With Orphan Signs I saw that making art was a collective activity that was so much more, so much richer and more mysterious and just unknowable, and within that unknowable quantity of what it could be, what it might be, is so much excitement.
At the time, Fromm was investigating what art meant to her. It wasn’t about selling, she knew that. But it was about collaboration. “Even when I have a solo show, I have a huge community of people that have helped me get to that place. It’s not just an individual pursuit, ever. And so with Orphan Signs I saw that making art was a collective activity that was so much more, so much richer and more mysterious and just unknowable, and within that unknowable quantity of what it could be, what it might be, is so much excitement.”

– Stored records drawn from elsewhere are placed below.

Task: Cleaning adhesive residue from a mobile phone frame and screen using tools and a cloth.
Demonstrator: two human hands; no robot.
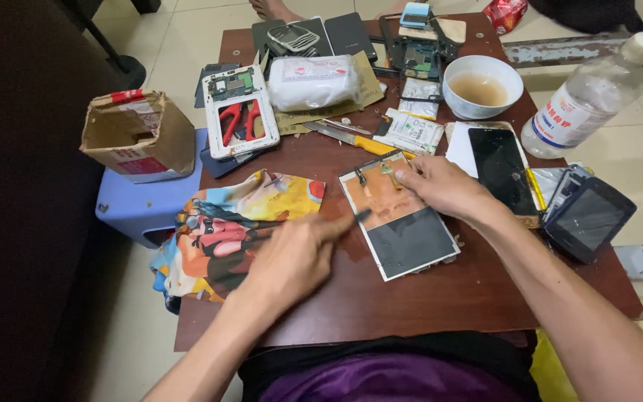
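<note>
Brown wooden desk (426,298), cluttered. Far side: white bowl (483,85) w/ brownish liquid, clear plastic bottle (586,104) lying tilted at the right edge, white wrapped packet (314,80) on brown paper. Left of that, a white phone back shell (238,119) w/ red-handled pliers (238,119) lying in it. Yellow-handled utility knife (351,138) near centre, small white battery pack (411,130) just beside it. Black phone screen (501,167) to the right; dark phone (589,217) hangs over the right edge. Colourful printed cloth (225,231) drapes off the left side. Open cardboard box (139,134) sits on a blue plastic stool (132,208). Pale tiled floor (180,37).
</note>
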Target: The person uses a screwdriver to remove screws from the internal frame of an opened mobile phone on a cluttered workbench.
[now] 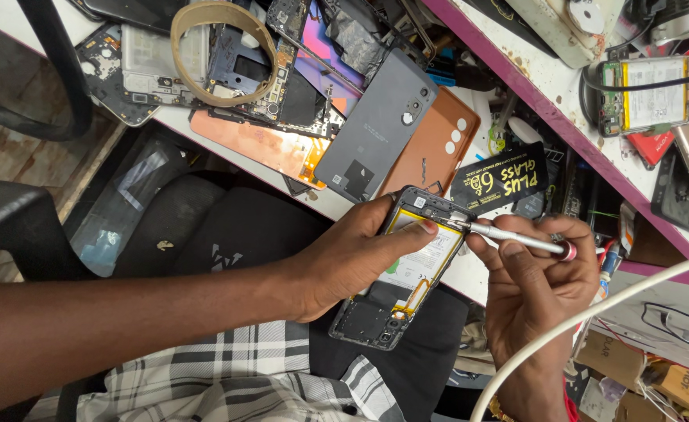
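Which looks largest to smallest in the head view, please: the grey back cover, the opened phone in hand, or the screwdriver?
1. Grey back cover and opened phone: alike in size, and the phone is nearer the camera, so I won't rank them.
2. Screwdriver, in the right hand: clearly smallest.

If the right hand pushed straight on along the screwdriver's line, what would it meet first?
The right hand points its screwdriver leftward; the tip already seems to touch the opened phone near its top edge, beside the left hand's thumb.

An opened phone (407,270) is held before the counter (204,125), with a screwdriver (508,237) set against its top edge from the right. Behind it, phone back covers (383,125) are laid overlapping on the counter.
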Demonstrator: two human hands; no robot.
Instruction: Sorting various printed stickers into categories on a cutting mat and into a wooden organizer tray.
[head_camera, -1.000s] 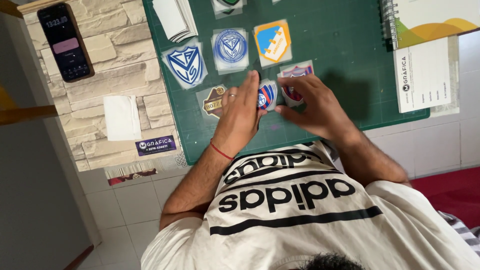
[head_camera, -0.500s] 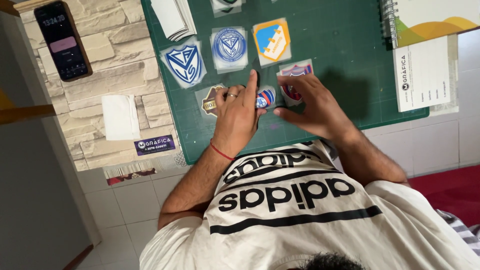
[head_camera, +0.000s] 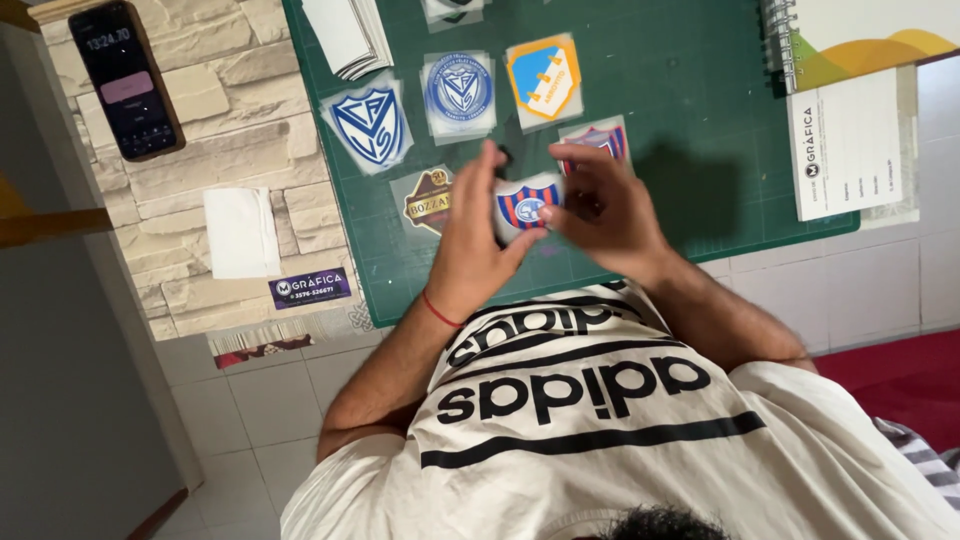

Fromm’s latest collaborators are the children at Elevation Children’s Center, a nature-based preschool in Albuquerque that focuses on outdoor learning. In 2020, Fromm started to join the children on their outdoor adventures, bringing along a Mary Poppins-style bag of art supplies and encouraging the students to express their creativity. Fromm then makes collages from images of the children and their work, which are posted on signs in Albuquerque as well as around the school’s campus. “Our project’s greater purpose is to give local children some ownership over how their neighborhood looks, and to encourage in young people—from the earliest stages in their education—the knowledge that they can have a positive, visible, and lasting impact on their community.” The signs include images of the children holding their work, their hands, and their creative process, making their experience of the world more visible, and making their voices heard.
The collaborative element of FOS’s mission is both in how their projects are created as well as what happens to their projects once they’re in public. Collaboration is inherent in the uncertain future of art once it enters the world—the not knowing what will happen once you loosen your grip on it. “It becomes a conversation outside of us, that’s what’s interesting to me,” Fromm said. “The ownership gets transferred to the community, to the people who see it, rather than the person who made it.”
Rivera explained that FOS aims to inspire people to be interested in their community and history. “We hope to create little moments of mystery and surprise, and with the text-based signs, I like to create moments of very direct connection with people. I like to create moments of joy or comfort where people can feel in dialogue with their city, and the larger community that they’re a part of.”